And I think:
How incredible is it that in all my years of education, inner work, if I may use an all-encompassing term, was rarely mentioned. And even more incredible is how essential it is to our fundamentally being a human.
The above quote has a few more lines to it:
The psychological rule says that when an inner situation is not made conscious, it happens outside, as fate. That is to say, when the individual remains undivided and does not become conscious of his inner opposite, the world must perforce act out the conflict and be torn into opposing halves.
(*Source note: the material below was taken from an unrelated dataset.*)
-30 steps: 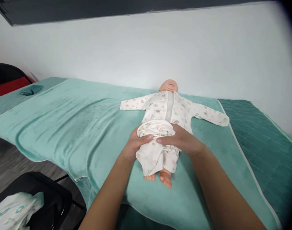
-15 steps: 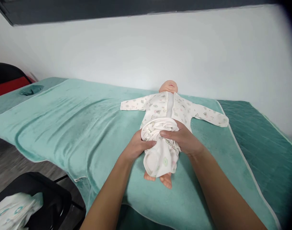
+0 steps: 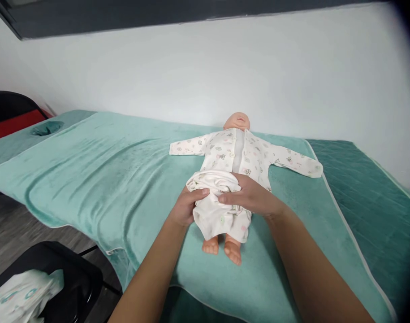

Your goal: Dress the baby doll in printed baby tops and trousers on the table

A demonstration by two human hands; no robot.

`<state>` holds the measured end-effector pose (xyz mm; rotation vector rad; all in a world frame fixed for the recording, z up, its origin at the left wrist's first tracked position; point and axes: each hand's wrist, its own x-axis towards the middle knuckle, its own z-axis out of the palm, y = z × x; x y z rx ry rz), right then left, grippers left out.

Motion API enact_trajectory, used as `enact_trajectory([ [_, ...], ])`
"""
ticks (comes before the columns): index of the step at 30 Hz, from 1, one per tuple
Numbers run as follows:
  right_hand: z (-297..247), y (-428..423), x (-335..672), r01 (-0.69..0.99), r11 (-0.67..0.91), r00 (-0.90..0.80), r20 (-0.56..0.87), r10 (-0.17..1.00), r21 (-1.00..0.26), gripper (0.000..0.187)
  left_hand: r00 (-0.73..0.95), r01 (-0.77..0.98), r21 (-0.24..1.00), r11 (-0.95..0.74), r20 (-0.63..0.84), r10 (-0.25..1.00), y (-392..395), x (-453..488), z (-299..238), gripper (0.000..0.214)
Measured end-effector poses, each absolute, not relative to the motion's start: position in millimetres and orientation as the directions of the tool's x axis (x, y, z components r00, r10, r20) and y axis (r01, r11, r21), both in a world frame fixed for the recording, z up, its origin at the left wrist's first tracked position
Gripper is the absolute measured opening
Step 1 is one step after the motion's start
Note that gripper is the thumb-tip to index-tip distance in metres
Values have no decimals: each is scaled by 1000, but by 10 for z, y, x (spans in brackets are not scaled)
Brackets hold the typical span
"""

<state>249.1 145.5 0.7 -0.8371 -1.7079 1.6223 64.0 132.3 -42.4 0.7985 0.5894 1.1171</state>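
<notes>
A baby doll (image 3: pixel 237 120) lies on its back on a teal blanket (image 3: pixel 100 157), its arms spread in a long-sleeved printed top (image 3: pixel 221 146). Bunched white printed pants (image 3: pixel 221 215) cover its legs, and its bare feet (image 3: pixel 232 251) stick out below. My left hand (image 3: pixel 188 204) grips the left side of the gathered cloth, thumb on top. On the right side, my right hand (image 3: pixel 250 195) holds the same cloth, thumb over it and fingers partly hidden behind. Both hands are at the doll's hip and thigh level.
The blanket covers a padded table with a face hole (image 3: pixel 47 128) at the far left. A black chair (image 3: pixel 80 280) at lower left carries a folded printed cloth or diaper (image 3: pixel 25 294). A white wall (image 3: pixel 191 72) stands behind the table. Another red-black chair (image 3: pixel 18 119) is at left.
The bunched waist of the pants has shifted left and widened in my hands. The lower edge has risen a little, so more of the doll's feet and ankles shows.
</notes>
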Motion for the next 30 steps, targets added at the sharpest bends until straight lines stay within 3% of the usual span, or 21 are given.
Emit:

In short, it helps to know your self; your patterns, the stories you tell yourself, what you want in life, as well as your quirks, your triggers, your flaws. You have to know both your light and your shadow side.
When you don’t know how you work, you are unconscious, and it is more difficult to make it through when life is less than ideal. And if it seems you’re fighting the same challenges over and over again, it means there’s a lesson or insight you’ve yet to open up to and learn. Hence it appears as “fate”.
The unconscious mind asks, Why me?
The conscious mind asks, What do I need to take from this?
The more you learn about yourself, the more you tell yourself the truth about who you are,
the more you believe that your value doesn’t come from what others assign to you or what you do or
how capable or perfect or fill-in-the-blank you are, the more grounded and whole you feel in your
circumstances.
Now when life gets busier or more stressful, you can be calmer and less reactive. Because you’re learning how to be, not so much what to do.
Being more of who you are—now that’s a fate worth living for.